2

We're creating gamma-cat, an open data collection for gamma-ray astronomy, and are looking for advice (here, or links to resources, formats, tools, packages) how to best set it up.

The data we have consists of measurements for different sources, from different papers. It's pretty heterogeneous, sometimes there's data for multiple sources in one paper, for each source there's usually several papers, sometimes there's no spectrum, sometimes one, sometimes many, ...

Currently we just collect the data in an input folder as YAML and CSV files, and now we'd like to expose it to users. Mainly access from Python, but also from Javascript and accessible from a static website.

The question is what format and organisation we should use for the data, and if there's any Python packages that will help us generate the output files as a set of linked data, as well as Python and Javascript packages that will help us access it?

We would like to get multiple "views" or simple "queries" of the data, e.g. "list of all sources", "list of all papers", "list of all spectra for source X", "spectrum A from paper B for source C".

For format, probably JSON would be a good choice? Although YAML is a bit nicer to read, and it's possible to have comments and ordered maps. We're storing the output files in a git repo, and have had a lot of meaningless diffs for JSON files because key order changes all the time.

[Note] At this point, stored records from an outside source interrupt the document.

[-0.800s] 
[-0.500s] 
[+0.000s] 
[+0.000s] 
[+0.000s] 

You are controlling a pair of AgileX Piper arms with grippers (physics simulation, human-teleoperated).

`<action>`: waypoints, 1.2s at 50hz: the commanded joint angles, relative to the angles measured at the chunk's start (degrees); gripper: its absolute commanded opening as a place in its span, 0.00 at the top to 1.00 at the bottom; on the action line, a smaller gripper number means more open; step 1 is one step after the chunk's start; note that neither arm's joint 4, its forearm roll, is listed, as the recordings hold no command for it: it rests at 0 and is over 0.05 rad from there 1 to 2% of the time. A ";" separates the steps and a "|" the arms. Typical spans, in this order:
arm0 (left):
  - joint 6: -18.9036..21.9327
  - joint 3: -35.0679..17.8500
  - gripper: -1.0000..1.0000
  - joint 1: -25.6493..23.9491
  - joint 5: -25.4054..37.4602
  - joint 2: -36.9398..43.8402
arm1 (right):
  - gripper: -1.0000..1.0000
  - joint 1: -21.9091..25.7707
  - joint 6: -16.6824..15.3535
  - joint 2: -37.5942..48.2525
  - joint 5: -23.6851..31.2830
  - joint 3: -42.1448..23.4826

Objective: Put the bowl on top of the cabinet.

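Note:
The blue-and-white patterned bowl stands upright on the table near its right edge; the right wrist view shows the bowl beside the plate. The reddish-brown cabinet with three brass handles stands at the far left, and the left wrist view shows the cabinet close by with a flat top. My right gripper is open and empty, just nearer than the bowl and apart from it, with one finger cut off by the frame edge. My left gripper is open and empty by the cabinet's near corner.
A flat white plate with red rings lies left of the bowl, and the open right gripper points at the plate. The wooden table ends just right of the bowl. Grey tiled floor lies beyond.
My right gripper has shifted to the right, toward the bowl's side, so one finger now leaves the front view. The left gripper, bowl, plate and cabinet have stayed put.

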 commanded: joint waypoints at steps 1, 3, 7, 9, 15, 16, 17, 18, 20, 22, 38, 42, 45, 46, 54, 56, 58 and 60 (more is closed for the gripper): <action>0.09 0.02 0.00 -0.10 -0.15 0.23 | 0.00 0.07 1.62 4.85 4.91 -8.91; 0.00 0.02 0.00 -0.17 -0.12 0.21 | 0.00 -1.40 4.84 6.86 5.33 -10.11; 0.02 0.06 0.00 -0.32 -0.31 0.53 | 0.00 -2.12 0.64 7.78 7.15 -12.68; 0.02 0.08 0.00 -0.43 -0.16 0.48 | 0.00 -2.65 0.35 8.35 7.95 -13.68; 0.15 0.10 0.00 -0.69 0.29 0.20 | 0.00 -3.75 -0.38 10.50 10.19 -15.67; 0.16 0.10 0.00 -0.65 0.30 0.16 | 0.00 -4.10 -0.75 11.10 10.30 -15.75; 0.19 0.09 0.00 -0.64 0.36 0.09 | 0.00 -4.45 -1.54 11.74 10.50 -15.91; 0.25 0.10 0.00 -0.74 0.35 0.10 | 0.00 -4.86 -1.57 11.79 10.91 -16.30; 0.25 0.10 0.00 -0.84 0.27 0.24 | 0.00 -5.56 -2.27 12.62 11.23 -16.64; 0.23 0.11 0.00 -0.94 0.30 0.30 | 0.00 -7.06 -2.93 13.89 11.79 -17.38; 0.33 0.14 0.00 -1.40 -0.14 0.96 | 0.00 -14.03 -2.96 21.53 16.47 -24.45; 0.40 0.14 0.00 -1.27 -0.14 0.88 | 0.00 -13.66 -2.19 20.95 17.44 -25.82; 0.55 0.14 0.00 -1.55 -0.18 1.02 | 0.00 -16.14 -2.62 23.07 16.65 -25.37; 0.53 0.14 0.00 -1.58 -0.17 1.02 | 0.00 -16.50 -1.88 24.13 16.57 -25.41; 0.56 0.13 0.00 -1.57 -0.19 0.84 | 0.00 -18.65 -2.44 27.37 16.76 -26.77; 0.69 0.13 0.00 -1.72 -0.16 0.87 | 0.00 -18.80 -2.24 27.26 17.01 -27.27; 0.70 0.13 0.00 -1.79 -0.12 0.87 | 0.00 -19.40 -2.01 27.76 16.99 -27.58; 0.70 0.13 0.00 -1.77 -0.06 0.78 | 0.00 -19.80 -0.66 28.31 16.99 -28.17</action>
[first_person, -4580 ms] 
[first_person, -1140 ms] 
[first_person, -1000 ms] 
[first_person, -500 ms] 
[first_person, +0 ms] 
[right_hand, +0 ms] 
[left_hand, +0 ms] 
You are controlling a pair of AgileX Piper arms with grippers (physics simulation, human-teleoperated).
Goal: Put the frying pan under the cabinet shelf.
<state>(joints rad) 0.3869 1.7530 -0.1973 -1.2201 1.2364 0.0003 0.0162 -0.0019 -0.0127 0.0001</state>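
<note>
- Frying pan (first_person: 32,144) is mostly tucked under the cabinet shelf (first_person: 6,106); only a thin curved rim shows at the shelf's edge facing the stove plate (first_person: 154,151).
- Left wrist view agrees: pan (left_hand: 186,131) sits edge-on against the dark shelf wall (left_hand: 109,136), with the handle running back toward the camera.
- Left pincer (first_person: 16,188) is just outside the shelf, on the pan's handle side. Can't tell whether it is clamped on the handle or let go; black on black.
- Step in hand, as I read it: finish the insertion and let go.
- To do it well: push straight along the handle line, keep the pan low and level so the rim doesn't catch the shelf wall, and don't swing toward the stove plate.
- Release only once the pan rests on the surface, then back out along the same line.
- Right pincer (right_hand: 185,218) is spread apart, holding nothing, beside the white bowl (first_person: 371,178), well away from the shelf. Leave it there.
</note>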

To make the datasets discoverable and linked, I don't know what to use. I found e.g. http://jsonapi.org/ but that seems to be for REST APIs, not for just a series of flat JSON files on a static webserver? Maybe it could still be used that way? I also found http://json-ld.org/ which looks relevant, but also pretty complex. Would either of those or something else be a good choice?

And finally, we'd like to generate the linked and discoverable files in output from just a bunch of somewhat organised YAML and CSV files in input using Python scripts. So far we just wrote a bunch of Python classes or scripts based on Python dicts / lists and YAML / JSON files. Is there a Python package that would help with that task of generating the linked data files?

Apologies for the long and complex question! I hope it's still in scope for SO and someone will have some advice to share.

Christoph
  • 2,790
  • 2
  • 18
  • 23
  • You have asked multiple questions here, none of which are in scope for SO. – jonrsharpe Jan 09 '17 at 09:09
  • @jonsharpe - Apologies! Is there another forum besides SO where that question would be OK to ask? The question is long, but IMO could be answered with just a few lines, pointing to other projects that did something similar, and mentioning what formats / tools they used. That would be very helpful to me. – Christoph Jan 09 '17 at 09:12
  • Not on the SE network, as far as I'm aware, maybe a forum would be a better bet. A "list question" like that is not a good fit for SO. – jonrsharpe Jan 09 '17 at 09:19

1 Answers1

0

Judging from the breadth of your question, you are new to linked data. The least "strange" format for you might be the Data Package. In the most common case it's just a zip archive of a CSV file and JSON metadata. It has a Python package.

If you have queries to the data, you should settle for a database (triplestore) with a SPARQL endpoint. Take a look at Fuseki. You can then use Turtle or RDF/XML for file export.

If the data comes from some kind of a tool, you can model the domain it represents using Eclipse Lyo (tutorial).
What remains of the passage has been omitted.